The finish bore is measured with a dial bore gage. This tool is on the net for less than $75.00; a good addition to your tool box.


The cylinder base bevel is cut on the bottom of the new sleeve.


After the finish bore is completed the cylinder moves on to the Sunnen rod hone for finish sizing to skirt clearance. Skirt clearance is .0035” for the Triumph 650 with the supplied brand of pistons. As usual with the heavy cylinders we hone hanging from the ceiling to reduce the load on the mandrels & my back.
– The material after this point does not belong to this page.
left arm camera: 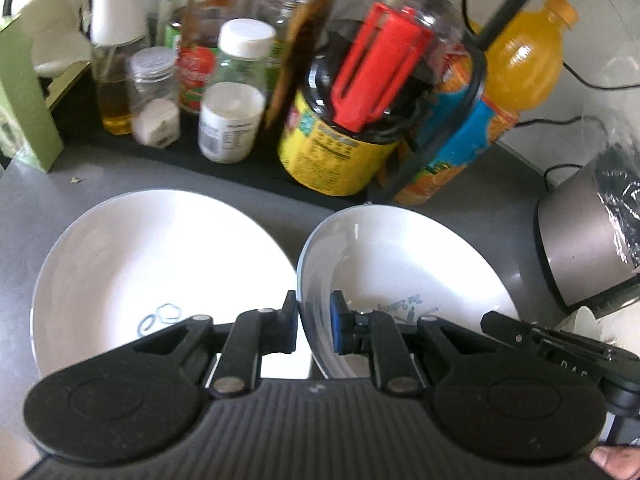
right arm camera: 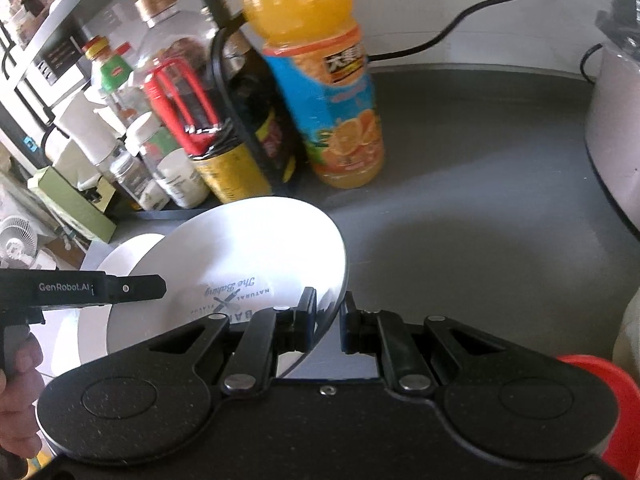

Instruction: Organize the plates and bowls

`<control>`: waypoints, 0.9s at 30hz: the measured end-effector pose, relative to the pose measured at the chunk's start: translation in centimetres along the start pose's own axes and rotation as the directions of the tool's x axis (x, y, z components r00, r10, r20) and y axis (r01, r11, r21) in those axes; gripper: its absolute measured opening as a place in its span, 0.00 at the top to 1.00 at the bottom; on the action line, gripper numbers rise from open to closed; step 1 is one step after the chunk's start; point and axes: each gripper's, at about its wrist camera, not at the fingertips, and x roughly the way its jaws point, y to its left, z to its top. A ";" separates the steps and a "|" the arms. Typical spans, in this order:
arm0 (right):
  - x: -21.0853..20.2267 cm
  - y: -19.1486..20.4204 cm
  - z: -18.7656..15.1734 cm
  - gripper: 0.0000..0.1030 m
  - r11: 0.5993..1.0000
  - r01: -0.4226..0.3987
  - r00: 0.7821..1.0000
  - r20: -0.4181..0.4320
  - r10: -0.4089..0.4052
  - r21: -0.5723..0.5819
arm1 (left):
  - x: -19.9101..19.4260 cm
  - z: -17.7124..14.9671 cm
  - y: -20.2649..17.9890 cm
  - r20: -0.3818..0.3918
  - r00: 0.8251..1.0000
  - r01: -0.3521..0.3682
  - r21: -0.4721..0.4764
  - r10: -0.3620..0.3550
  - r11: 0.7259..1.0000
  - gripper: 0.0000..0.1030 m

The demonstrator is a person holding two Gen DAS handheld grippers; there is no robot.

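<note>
Both grippers hold a white bowl (left arm camera: 408, 264) printed with "The Baking" lettering, tilted a little above the grey counter (right arm camera: 460, 200). My left gripper (left arm camera: 314, 312) is shut on the bowl's left rim, one pad inside the wall and one outside. My right gripper (right arm camera: 328, 308) is shut on the opposite rim of the same bowl (right arm camera: 248, 256). A wider white dish (left arm camera: 160, 256) with a small blue squiggle lies flat on the counter just left of the bowl. In the right wrist view the bowl partly covers this dish (right arm camera: 128, 256).
Behind the dishes, a black rack tray holds several bottles and jars, among them an orange juice bottle (right arm camera: 320, 80) and a dark jug with a red handle (left arm camera: 376, 76). A silver appliance (left arm camera: 580, 240) and a white pot (right arm camera: 616, 140) stand at the right. A green box (left arm camera: 24, 100) stands at the far left.
</note>
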 end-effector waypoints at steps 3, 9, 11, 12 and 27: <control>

The top view of the finished sleeve installation


If there are any questions & comments, please sound off; we can all learn together from this thread. If you’ve got any ideas for different installations let me know; realizing that people won’t send a 1 ton single across country to have us work on it.

Stay tuned

"Old Dog" John Tice

Call me any time 24/7 till 9pm Pacific 503-593-2908
www.smallenginemachineworks.ccom

The photos have been reduced from the last entry but still large enough for good viewing. Readers in this column in another site insisted on larger pictures for a closer look. I’m still having problems with some of them.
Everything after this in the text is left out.